Exercise objective
Using the material that follows, identify and copy each line with the string "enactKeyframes".

Data below
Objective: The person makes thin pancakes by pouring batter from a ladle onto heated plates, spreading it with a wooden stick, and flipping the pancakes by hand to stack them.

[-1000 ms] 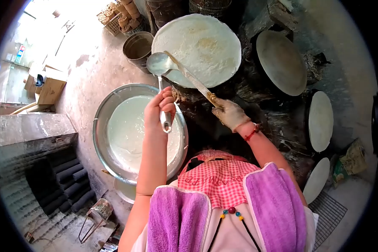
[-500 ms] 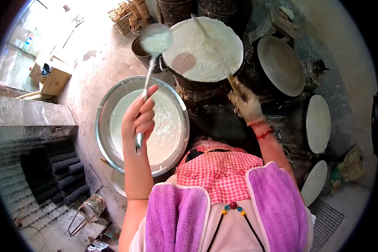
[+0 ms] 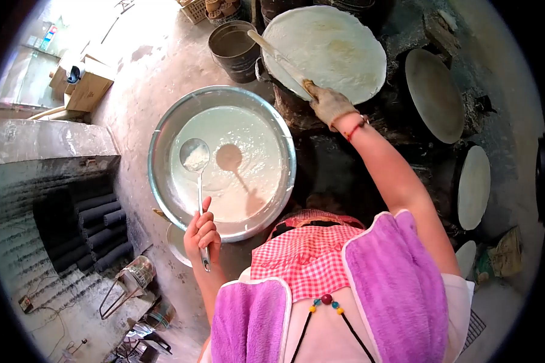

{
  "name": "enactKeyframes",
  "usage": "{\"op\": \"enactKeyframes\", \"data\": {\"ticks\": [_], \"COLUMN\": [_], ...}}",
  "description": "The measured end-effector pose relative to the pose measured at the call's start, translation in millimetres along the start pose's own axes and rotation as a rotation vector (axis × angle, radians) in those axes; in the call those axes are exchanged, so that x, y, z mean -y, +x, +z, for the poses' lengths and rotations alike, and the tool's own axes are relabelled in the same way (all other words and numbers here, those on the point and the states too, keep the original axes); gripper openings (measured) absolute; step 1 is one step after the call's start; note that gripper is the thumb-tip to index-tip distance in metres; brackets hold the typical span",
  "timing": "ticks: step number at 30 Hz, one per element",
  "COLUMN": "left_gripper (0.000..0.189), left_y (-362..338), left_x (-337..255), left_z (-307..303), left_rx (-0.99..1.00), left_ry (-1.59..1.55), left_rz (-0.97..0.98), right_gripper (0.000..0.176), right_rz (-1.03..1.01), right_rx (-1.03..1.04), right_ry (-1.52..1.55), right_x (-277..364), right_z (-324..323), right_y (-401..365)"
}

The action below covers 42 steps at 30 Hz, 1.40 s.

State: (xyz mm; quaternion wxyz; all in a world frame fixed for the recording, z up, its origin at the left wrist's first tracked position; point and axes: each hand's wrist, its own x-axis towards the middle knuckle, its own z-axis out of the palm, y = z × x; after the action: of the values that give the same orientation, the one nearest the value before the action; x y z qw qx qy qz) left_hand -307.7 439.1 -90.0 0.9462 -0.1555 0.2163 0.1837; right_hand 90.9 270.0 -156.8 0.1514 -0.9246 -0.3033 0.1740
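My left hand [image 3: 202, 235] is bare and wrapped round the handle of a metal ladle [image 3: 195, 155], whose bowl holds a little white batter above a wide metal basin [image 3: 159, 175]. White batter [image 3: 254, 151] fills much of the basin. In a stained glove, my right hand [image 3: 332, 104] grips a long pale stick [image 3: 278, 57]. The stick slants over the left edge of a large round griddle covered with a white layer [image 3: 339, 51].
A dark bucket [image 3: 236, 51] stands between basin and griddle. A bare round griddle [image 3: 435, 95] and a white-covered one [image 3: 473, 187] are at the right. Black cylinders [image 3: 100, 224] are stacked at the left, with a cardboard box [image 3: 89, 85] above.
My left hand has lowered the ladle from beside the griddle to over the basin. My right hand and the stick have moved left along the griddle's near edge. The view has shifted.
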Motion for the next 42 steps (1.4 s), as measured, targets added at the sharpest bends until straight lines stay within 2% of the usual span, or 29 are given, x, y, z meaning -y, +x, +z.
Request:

Solution for this exercise
  "name": "enactKeyframes",
  "usage": "{\"op\": \"enactKeyframes\", \"data\": {\"ticks\": [_], \"COLUMN\": [_], ...}}",

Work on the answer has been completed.